Et si oui, objectivement, certains textes parlant de mode, de beauté, de vedettes - ou même de sports, tiens. Tant qu'à tirer dans le tas... - peuvent paraître superficiels, inutiles, voire même ridicules, la politique, les enjeux de société, la science et la culture n'échappent pas non plus aux critiques. Qui n'a jamais levé les yeux au ciel en lisant la couverture politique en campagne électorale?
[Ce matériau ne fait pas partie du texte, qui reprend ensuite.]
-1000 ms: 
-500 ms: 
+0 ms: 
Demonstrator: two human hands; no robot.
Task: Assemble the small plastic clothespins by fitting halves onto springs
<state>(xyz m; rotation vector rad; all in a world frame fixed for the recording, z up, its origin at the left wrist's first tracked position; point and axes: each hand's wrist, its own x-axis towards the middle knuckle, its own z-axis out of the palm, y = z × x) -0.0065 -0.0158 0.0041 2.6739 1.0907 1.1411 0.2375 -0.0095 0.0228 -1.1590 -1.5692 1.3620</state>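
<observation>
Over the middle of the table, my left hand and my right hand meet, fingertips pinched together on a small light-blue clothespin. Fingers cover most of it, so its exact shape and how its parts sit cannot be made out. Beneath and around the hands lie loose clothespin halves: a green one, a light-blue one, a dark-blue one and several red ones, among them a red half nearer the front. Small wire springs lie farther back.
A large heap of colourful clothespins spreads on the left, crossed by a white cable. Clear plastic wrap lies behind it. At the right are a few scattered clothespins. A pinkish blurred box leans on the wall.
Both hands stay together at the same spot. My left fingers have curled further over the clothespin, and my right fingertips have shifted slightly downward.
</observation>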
Qui n'a jamais soupiré en constatant qu'un article fascinant sur un sujet a été charcuté pour respecter des contraintes d'espace?

Il ne faut pas oublier, non plus, que si le "journalisme léger" abonde, c'est qu'il existe une demande pour ce type de contenu. L'article sur Marilou est d'un ridicule consommé, soit, mais je l'ai lu quand même. Et plusieurs de mes collègues journalistes aussi. D'ailleurs, ne sommes-nous pas les premiers à partager des textes, des vidéos et autres liens loufoques sur les réseaux sociaux? Il existe même une section de Reddit, /r/PasLeNavet, qui recense exactement ce genre de contenu qui pourrait apparaître sur le site satirique Le Navet, mais qui est plutôt publié sur des médias "sérieux".

Peut-être que nous faire rire ou soupirer devant cette apparence de bêtise humaine est l'objectif ultime de ce genre de contenu? Et peut-être que le nivellement vers le bas de l'intellect collectif n'est qu'un effet secondaire? Pourtant, tout le monde aime bien le contenu qui fait sourire, la vidéo qui fait rigoler, les 10 raisons pour lesquelles les journalistes barbus sont plus sexy? Attention, la septième raison va vous surprendre...

Mon côté imaginatif aime croire à une lutte entre le Bien et le Mal en journalisme, entre le Savoir et l'Abrutissement, entre la Lumière et les Ténèbres de la banlieue, de la minifourgonnette, de la piscine hors terre, du chien et de la vie passée à regarder des quiz télévisés sans jamais stimuler sa matière grise. Mon côté réaliste sait plutôt qu'une cohabitation est souhaitable. À chacun ses petits plaisirs coupables après tout.

Et pour Marilou? Apprenez, ma chère, qu'à vouloir entrer dans le monde de la presse magazine, il y a effectivement des conventions à respecter, y compris celle de l'heure de tombée. C'est comme la mort et les impôts: on n'y échappe pas.